Low-value actions (0.5 to 1.0): Passive engagement—likes, retweets, basic viewing. Easy to give, minimal signal.

Negative actions (-74.0 to -369.0): Explicit dislike or policy violations. Catastrophic penalties that last weeks to months.

The Engagement Weights Paradox: Favorites (likes) are the most visible metric, tracked by all systems, and the easiest engagement. Yet they have the lowest positive weight (0.5). The algorithm doesn't care what's "popular" by likes—it cares what generates conversation.


Experience How Engagement Weights Work

Use this calculator to see how different engagement patterns score. Notice how high-weighted engagement (conversation) massively outweighs passive engagement (likes) even when volume is much lower.

The 15 Engagement Weights

These weight values come from X's ML training repository. The algorithm multiplies predicted probabilities by these weights.

⚠️ Important Context on Weight Values:

Parameter definitions: HomeGlobalParams.scala:788-930
Weight values source: the-algorithm-ml/projects/home/recap

Tweet Score Calculator

Compare how different tweet types score. Each scenario represents realistic engagement probabilities. Notice how conversation-driven tweets can outscore viral content.

Select a Tweet Scenario

📚 Educational Thread

"How to build a neural network from scratch (10 tweet thread with code examples)"

High replies with author engagement, good clicks, moderate likes

📰 Breaking News

"BREAKING: Major tech company announces layoffs. Thread with details ↓"

Very high engagement across all types, some profile clicks

🔧 Useful Resource

"I've compiled 100 free resources for learning data science: [link]"

High good clicks, retweets, bookmarks, moderate replies

❤️ Wholesome Content

"My daughter just wrote her first line of code. So proud! [cute photo]"

Very high likes, low replies, some retweets

😂 Viral Meme

"me: I'll just check Twitter for 5 minutes [4 hours later meme]"

Extremely high likes/retweets, low replies, good clicks

💭 Personal Story

"Thread about my journey from bootcamp to senior engineer (authentic, relatable)"

Balanced engagement, good reply-with-engagement rate

🔥 Hot Take

"Unpopular opinion: [controversial tech opinion that sparks debate]"

Very high replies, moderate negative feedback, low likes

💢 Quote Tweet Dunk

"lmao imagine actually believing this [quote tweets bad take]"

High replies (debate), high negative feedback, mixed signals

🎣 Engagement Bait

"Drop a 🔥 if you agree!

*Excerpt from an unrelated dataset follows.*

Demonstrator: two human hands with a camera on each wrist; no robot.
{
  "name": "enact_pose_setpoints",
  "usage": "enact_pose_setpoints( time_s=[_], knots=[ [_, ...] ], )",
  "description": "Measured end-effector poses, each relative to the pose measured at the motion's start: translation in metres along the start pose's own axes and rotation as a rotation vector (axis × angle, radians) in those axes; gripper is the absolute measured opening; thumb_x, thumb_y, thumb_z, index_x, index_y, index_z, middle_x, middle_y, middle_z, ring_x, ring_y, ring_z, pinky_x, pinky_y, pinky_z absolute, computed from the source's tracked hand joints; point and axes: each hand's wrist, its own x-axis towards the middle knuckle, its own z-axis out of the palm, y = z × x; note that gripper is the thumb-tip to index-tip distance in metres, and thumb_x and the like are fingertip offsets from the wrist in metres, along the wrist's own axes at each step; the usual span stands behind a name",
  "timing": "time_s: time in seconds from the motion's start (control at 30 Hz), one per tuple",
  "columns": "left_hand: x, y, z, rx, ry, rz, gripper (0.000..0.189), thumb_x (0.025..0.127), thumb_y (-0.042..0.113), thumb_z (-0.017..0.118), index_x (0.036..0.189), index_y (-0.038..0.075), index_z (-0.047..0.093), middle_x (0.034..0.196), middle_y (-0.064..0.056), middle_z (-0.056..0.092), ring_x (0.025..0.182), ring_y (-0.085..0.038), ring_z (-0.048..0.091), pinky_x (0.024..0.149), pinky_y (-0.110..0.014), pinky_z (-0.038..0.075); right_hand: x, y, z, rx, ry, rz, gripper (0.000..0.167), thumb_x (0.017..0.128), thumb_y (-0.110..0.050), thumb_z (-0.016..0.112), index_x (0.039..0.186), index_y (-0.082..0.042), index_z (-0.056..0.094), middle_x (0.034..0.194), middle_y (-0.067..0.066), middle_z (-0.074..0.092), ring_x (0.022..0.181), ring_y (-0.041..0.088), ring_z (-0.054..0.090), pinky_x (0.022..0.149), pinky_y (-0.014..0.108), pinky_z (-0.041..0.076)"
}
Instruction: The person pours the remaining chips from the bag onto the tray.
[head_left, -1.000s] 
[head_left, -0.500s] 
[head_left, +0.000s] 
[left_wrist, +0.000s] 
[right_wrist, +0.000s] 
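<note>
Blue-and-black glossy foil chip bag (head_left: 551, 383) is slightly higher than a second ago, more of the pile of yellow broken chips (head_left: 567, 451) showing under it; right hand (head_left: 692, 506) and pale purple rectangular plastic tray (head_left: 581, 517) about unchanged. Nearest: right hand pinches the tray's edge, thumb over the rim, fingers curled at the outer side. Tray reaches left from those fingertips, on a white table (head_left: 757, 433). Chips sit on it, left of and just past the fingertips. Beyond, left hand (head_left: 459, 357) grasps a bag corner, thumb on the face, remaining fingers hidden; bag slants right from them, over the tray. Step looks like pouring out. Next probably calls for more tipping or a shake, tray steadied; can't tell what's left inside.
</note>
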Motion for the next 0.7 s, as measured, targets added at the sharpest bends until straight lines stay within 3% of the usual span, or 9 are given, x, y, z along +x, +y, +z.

Follow me for more content like this! #engagement"

Moderate replies/likes, HIGH negative feedback (users hate this)

🚫 Spam/Low Quality

"CHECK OUT MY CRYPTO COURSE!!! 🚀💰 LINK IN BIO [generic spam]"

Very low positive engagement, high negative feedback, reports

😬 Reply Guy

"Actually, [unsolicited correction on someone's casual tweet]"

Low engagement, moderate negative feedback

🤖 Algorithm Gaming

"Agree or disagree? Comment below! ⬇️ [intentionally vague to drive replies]"

High replies but also high negative feedback

How Weights Train Your Feed

These weights don't just rank tweets—they train the algorithm what YOU care about.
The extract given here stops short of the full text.